Les analyses de ce chapitre montrent la relative complexité technique des explications de la quantification qui se donnent comme contrainte de répondre aux critères de précision de la logique. En ce sens, elles permettent de se défaire d’une part de la naturalité de ce concept qui est le plus souvent utilisé de manière informelle dans le contexte de l’enseignement des mathématiques, y compris dans l’enseignement supérieur. D’autre part, elles mettent en évidence la coexistence de plusieurs types d’explications qui ne sont pas nécessairement conceptuellement compatibles, quand bien même elles pourraient être logiquement équivalentes (permettant de prouver les mêmes théorèmes ou conduisant aux mêmes vérités logiques). Par exemple, j’ai montré que la logique dialogique et le calcul des séquents ne procédaient pas selon le même ordre. D’autre part, les éléments auxquels s’appliquent les règles de la déduction naturelle ne sont pas du même type que ceux du calcul des séquents, etc. Ceci me paraît d’autant plus important que chacun des auteurs dont j’ai brièvement présenté les constructions théoriques revendique une certaine proximité de leur explication avec la pratique ordinaire des mathématiques (à l’exception du calcul des séquents). Je l’ai déjà explicité dans la partie précédente pour ce qui concerne les formalisations de Lorenzen et de Hintikka (partie 2, chapitre 2). Les remarques faites à propos de la sémantique GTS valent également pour son extension aux jeux à information imparfaite. Pour Hintikka, l’interprétation des quantificateurs de la logique IF est même plus naturelle que l’interprétation sans indépendance. Il regarde cette dernière comme une restriction arbitraire

de la diversité des jeux logiques envisageables. A propos de la déduction naturelle de Gentzen, Joinet (à paraître) affirme :

« A l’opposé des systèmes « à la Hilbert » tournés vers la question de la prouvabilité, l’élaboration de la déduction naturelle résulte ainsi d’une clarification du sens de chaque connecteur logique par l’examen attentif des pratiques « naturelles » (au sens ici de pratiques historiques effectives) du mathématicien, une sorte de « zoom avant » étant pratiqué sur chaque type d’usage des connecteurs logiques dans le texte mathématique non formalisé (quoique sans doute légèrement idéalisé) comme étape de construction d’une preuve. »

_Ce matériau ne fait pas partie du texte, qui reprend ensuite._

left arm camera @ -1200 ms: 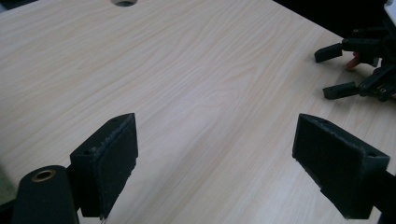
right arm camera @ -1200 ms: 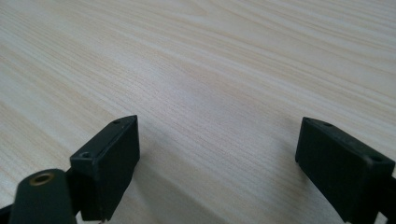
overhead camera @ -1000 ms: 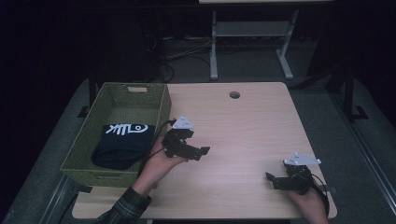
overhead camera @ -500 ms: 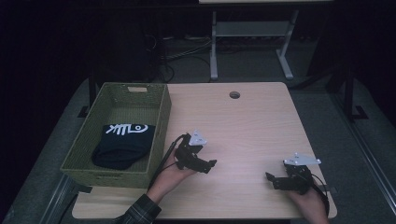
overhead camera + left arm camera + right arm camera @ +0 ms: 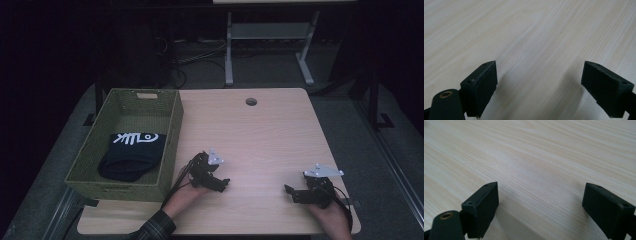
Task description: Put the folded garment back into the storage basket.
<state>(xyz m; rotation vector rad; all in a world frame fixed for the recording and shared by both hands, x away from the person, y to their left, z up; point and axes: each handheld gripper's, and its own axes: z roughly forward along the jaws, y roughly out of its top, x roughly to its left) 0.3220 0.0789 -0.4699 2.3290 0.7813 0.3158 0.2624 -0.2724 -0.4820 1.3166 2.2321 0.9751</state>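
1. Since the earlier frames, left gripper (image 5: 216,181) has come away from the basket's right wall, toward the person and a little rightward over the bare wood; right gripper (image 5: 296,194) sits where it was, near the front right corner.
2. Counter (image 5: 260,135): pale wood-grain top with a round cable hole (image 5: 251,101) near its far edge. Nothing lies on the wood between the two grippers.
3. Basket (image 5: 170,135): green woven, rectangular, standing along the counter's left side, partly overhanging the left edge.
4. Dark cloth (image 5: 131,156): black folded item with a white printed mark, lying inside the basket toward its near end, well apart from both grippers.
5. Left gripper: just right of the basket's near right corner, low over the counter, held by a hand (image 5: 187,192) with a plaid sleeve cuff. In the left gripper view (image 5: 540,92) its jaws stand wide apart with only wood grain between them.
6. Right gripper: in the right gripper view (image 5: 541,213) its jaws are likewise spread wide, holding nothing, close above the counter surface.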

En ce qui concerne Tarski, l’intérêt de son approche sémantique des sciences déductives pour comprendre et décrire l’activité mathématique a particulièrement été mise en avant par Durand-Guerrier (2005, 2008). L’existence de différentes explications revendiquant un caractère naturel me semble révéler une multiplicité des pratiques autour de la quantification qui vient s’ajouter à sa complexité technique. Au-delà de cette diversité réelle, un point commun me paraît néanmoins émerger. Il s’agit de l’intervention de processus de substitution lors de l’usage d’une règle de quantification. Dans le cas des jeux d’intérieur, ces processus font intervenir des lettres de variables et des lettres de constantes. Dans les jeux d’extérieur, ils font intervenir des lettres de variables et des lettres d’objets (des noms d’objets). Je reviens en contraste sur ces processus de substitution dans le paragraphe suivant en évoquant notamment l’usage du vocabulaire de la variation pour rendre compte de la quantification mathématique. De manière plus générale, je poursuis mon approche épistémologique en m’intéressant aux pratiques effectives de plusieurs mathématiciens du XIXème siècle par le biais de l’étude de plusieurs preuves.